I forced myself to move, running back to the others, tripping over roots I couldn’t see and glancing off tree trunks.

“Horsemen!” I hissed at Lisha and Orgos. “Raiders, I think. Coming towards us through the forest from the west.”

“Quickly?” gasped Orgos.

“No, walking.”

“How many?”

“I didn’t count,” I said. “A lot. This might be a good time to leave.”

“Where did they come from?” asked Orgos.

“I don’t know,” I said. “The woods.”

But that wasn’t strictly true, was it? I had been in the woods, and I had been pretty sure that I had been alone. And then it got misty and they were there. But I didn’t want to think about that.

We shifted quickly, shying away from the keep and sticking to the tree line. We checked over our shoulders as we moved, not speaking. The forest hung with an aura of dread. Something bad was going to happen. You could feel it. Whether we would be part of it, I couldn’t say.

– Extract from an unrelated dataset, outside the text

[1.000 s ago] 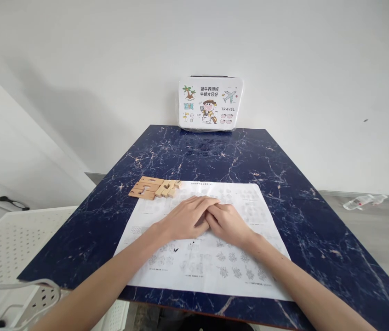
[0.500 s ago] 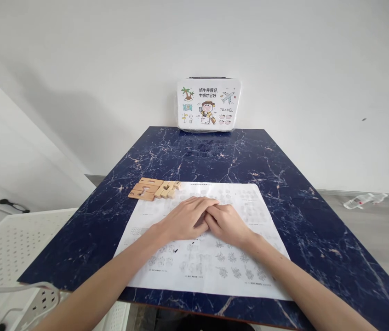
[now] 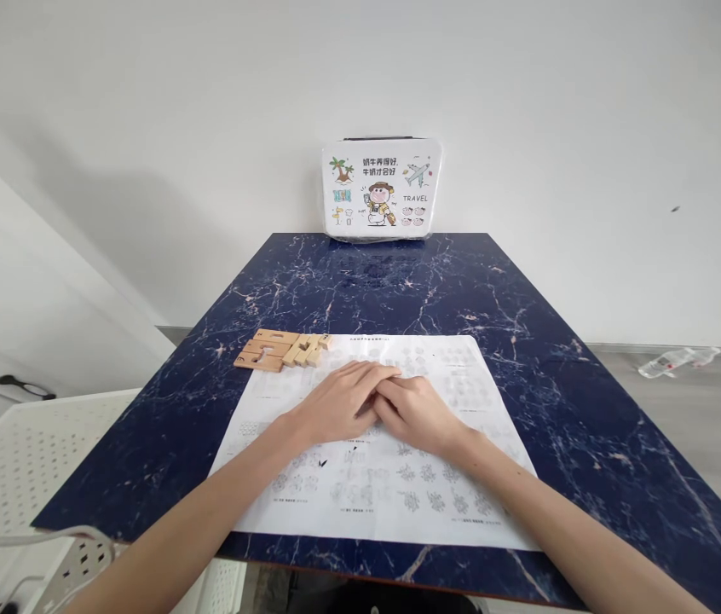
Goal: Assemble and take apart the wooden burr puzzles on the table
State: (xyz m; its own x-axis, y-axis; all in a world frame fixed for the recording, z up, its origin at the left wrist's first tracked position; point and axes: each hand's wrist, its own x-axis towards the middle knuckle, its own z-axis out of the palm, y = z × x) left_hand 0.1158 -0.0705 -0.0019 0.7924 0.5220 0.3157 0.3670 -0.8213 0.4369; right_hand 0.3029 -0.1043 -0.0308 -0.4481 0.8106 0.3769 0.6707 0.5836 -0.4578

Moments later the dark outlines of the horsemen appeared. They traced a broad arc along the edge of the woods only yards from where we had been waiting. There were perhaps sixty of them, silent and controlled, moving ominously forwards, rolling slowly down towards the keep. But they didn’t go in, not yet. A rider wearing the horned helm I had noticed during the raiders’ attack on the coal trotted over the bridge, and we heard the muffled voice of a sentry. Then the doors swung open and the raiders moved en masse. But there was no slow, measured caution now. They were charging.

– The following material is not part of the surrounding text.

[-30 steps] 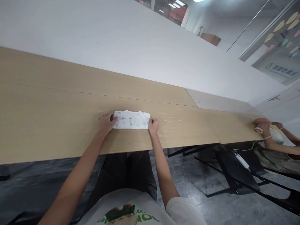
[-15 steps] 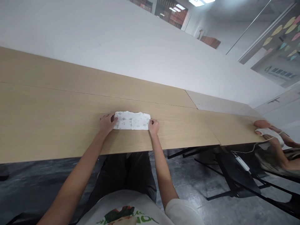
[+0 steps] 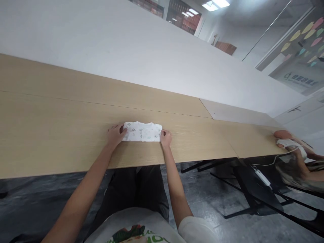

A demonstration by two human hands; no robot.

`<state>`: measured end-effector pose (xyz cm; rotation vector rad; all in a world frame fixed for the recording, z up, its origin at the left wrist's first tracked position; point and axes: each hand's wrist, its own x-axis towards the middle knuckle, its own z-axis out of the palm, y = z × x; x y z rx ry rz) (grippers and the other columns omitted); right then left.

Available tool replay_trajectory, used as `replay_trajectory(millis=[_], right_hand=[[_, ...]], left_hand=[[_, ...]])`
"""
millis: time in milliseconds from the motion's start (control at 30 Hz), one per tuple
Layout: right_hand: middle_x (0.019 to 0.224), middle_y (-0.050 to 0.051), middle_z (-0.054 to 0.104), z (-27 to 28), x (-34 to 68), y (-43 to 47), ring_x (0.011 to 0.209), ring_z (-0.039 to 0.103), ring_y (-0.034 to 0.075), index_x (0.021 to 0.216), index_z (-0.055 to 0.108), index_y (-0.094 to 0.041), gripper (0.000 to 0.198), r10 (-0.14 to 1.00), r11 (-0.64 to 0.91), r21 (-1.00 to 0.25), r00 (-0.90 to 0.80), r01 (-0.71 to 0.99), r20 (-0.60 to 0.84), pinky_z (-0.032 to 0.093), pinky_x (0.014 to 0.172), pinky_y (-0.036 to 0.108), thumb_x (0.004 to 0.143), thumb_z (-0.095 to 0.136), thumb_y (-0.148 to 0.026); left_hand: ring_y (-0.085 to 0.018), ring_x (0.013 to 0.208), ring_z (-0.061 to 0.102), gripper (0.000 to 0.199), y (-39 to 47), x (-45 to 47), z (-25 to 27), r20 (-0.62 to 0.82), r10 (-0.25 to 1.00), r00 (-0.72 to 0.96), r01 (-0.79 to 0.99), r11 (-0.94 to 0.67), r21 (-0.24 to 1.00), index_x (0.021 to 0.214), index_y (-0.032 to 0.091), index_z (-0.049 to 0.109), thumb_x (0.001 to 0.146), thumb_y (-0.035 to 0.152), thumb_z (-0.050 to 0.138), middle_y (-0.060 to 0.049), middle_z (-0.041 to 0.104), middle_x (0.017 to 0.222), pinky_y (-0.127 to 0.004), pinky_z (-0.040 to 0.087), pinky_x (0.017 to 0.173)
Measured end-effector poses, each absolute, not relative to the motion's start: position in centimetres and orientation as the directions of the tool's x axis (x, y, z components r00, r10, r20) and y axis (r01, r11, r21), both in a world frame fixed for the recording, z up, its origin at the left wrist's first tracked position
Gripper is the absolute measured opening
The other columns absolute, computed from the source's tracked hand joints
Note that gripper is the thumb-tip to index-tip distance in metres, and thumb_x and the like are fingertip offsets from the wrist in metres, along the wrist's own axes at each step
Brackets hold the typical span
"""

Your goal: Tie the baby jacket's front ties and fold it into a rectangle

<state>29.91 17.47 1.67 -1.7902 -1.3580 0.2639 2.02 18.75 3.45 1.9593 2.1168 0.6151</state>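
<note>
A small white baby garment (image 3: 142,132) with a sparse printed pattern lies folded into a flat strip on the wooden table (image 3: 76,135). Its upper edge dips in a shallow curve, and a fold line runs down its middle. My left hand (image 3: 115,135) grips the garment's left end, thumb on top of the cloth. At the opposite end my right hand (image 3: 166,138) pinches the right edge between curled fingers. Both hands rest low against the tabletop.
A white partition wall (image 3: 126,67) rises behind the table. At the far right another person (image 3: 301,168) sits with a doll (image 3: 283,135) in a white garment. Black folding chairs (image 3: 255,189) stand on the right, one bearing a white power strip (image 3: 262,177) with a cable.
Both hands keep their hold on the garment's ends, and the garment stays in place. The whole view has shifted slightly.
</note>
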Motion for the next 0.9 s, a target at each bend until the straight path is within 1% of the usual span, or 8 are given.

“What is going on?” I whispered.

In seconds they were across the narrow bridge and through the gatehouse. Cries of confusion quickly replaced the music and merrymaking in the fort. Then screams, an occasional clash of metal, and then nothing. Less than five minutes later the raiders rode out two abreast, turned towards the mile-wide gap between the Elsbett and Iruni woods to the southwest, and rode away. A heavy mist was gathering about them before they were completely out of sight, and I knew we wouldn’t be finding any telltale hoofprints in the morning.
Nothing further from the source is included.